Work to be completed: Output only the stretch of the listing that starts at the line containing "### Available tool" and ends at the line containing "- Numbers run", reproduced exactly with both ends.

-----

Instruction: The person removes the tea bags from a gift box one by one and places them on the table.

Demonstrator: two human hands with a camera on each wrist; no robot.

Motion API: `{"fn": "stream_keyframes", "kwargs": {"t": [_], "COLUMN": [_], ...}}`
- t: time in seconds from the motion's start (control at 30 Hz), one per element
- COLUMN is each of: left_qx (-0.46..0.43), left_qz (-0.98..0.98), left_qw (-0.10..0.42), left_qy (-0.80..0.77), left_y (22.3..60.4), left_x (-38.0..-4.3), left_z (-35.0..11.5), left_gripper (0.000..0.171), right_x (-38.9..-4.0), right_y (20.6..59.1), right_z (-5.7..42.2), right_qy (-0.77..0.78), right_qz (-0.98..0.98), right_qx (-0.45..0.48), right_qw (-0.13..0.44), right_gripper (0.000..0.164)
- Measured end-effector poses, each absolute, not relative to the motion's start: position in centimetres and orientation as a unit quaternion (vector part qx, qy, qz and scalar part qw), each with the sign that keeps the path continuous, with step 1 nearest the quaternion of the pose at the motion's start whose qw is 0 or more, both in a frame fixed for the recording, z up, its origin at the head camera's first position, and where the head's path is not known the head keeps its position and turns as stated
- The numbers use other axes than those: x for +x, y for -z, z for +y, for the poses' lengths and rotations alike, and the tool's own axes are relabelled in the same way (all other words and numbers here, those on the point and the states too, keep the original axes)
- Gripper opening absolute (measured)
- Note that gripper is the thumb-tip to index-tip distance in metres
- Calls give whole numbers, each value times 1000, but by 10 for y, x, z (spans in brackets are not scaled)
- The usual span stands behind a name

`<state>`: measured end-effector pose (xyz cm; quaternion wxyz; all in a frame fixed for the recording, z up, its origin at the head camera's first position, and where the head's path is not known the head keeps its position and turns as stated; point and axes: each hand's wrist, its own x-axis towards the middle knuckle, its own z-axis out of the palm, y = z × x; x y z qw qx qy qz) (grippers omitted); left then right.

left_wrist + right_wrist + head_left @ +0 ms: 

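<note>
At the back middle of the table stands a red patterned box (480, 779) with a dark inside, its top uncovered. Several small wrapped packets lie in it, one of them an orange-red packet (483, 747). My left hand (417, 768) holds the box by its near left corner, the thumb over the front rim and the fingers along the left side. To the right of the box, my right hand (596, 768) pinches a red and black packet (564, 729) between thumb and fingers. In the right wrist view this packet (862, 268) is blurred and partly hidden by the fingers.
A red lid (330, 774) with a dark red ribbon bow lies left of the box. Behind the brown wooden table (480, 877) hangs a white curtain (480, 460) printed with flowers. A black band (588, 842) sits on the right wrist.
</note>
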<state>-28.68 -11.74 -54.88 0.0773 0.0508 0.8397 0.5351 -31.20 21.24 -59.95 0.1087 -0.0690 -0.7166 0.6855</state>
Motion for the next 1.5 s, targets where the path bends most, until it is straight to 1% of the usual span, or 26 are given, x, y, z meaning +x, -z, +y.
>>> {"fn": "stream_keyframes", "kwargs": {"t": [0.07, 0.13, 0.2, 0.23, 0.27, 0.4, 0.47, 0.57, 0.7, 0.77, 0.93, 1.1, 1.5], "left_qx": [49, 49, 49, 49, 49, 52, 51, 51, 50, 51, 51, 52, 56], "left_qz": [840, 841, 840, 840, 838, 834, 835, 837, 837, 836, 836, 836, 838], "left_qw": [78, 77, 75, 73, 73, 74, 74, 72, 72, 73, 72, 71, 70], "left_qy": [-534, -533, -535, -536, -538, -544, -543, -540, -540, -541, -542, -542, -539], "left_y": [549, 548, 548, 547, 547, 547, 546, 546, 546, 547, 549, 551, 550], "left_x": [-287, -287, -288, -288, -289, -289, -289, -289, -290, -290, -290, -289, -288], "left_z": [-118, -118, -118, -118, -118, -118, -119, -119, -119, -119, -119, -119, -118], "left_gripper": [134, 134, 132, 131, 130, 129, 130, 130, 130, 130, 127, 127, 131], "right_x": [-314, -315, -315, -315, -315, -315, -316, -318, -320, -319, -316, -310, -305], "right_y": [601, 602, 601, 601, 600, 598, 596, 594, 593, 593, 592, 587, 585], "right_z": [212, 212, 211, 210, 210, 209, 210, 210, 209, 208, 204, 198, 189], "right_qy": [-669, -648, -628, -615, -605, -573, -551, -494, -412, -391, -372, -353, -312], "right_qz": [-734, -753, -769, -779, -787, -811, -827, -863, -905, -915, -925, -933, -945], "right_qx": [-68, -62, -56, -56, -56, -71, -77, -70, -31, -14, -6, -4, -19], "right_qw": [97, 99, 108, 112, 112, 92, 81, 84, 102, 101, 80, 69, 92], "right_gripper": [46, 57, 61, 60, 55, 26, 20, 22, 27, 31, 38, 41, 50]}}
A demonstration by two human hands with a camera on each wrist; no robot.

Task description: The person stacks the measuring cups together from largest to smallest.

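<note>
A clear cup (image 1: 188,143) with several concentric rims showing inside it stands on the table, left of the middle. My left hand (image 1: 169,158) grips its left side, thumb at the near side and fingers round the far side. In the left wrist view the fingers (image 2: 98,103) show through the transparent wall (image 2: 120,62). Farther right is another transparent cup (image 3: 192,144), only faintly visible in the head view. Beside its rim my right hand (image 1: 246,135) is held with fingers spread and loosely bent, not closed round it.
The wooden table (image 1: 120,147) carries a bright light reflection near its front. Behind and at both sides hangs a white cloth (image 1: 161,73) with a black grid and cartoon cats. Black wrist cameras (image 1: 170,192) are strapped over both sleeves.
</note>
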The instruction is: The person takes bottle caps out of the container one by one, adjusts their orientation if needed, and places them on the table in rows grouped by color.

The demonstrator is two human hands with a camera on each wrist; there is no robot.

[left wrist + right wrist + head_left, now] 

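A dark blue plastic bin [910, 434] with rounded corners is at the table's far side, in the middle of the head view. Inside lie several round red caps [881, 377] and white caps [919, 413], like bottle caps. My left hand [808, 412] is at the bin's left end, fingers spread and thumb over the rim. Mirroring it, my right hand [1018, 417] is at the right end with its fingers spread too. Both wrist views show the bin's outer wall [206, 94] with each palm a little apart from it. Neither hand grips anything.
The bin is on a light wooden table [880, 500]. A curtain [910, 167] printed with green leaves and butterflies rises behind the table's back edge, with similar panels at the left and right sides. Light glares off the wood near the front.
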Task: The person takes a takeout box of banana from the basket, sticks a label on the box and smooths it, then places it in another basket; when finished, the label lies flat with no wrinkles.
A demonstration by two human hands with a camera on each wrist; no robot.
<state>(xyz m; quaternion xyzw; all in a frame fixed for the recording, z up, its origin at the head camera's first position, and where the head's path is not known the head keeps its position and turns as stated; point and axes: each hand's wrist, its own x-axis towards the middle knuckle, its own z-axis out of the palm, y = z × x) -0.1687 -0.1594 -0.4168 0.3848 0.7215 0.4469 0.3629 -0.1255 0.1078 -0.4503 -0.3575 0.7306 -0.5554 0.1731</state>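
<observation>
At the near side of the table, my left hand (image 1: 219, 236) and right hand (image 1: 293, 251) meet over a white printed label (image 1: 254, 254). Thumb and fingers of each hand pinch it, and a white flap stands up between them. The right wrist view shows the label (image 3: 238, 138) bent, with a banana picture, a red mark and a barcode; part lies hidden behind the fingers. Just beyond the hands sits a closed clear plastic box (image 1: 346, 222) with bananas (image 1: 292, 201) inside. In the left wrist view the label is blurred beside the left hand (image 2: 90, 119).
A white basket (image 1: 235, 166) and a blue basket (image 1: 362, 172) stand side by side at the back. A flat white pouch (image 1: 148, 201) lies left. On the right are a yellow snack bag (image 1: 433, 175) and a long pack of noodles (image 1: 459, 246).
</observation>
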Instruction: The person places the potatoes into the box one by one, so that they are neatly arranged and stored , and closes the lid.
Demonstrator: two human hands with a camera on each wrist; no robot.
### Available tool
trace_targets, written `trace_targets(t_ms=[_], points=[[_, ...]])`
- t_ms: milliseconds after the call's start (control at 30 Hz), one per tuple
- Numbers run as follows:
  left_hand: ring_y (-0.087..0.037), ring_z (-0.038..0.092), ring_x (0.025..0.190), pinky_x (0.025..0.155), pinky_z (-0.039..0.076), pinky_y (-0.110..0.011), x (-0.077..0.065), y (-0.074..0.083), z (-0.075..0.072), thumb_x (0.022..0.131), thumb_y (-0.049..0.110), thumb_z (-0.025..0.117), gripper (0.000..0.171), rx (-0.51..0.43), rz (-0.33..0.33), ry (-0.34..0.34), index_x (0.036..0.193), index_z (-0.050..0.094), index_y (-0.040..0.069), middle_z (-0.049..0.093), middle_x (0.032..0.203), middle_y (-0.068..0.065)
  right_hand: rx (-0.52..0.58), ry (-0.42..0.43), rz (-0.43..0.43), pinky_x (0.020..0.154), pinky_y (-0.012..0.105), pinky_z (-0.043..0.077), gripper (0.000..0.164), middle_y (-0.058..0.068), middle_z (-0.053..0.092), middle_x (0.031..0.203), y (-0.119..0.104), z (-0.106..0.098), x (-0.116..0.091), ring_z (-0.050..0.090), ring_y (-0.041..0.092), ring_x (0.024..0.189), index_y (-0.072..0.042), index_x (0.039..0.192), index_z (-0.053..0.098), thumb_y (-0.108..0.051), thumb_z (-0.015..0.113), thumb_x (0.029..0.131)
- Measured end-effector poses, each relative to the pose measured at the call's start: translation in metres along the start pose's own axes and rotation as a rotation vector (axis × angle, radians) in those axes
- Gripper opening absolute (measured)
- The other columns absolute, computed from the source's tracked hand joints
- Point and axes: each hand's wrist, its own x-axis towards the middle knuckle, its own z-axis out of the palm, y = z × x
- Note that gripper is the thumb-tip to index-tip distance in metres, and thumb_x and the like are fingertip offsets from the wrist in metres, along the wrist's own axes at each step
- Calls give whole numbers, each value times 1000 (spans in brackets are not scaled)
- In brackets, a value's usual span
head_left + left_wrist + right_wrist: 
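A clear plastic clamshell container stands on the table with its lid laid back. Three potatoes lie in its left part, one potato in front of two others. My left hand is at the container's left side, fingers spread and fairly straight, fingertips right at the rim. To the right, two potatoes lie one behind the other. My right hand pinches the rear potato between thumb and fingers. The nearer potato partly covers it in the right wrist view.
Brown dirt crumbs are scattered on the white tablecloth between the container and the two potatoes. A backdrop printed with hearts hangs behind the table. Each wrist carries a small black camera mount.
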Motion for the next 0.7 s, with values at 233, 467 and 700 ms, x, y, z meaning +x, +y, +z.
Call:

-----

Result of the task:
### Available tool
trace_targets, written `trace_targets(t_ms=[_], points=[[_, ...]])`
- t_ms: milliseconds after the call's start (control at 30 Hz), one per tuple
- Numbers run as follows:

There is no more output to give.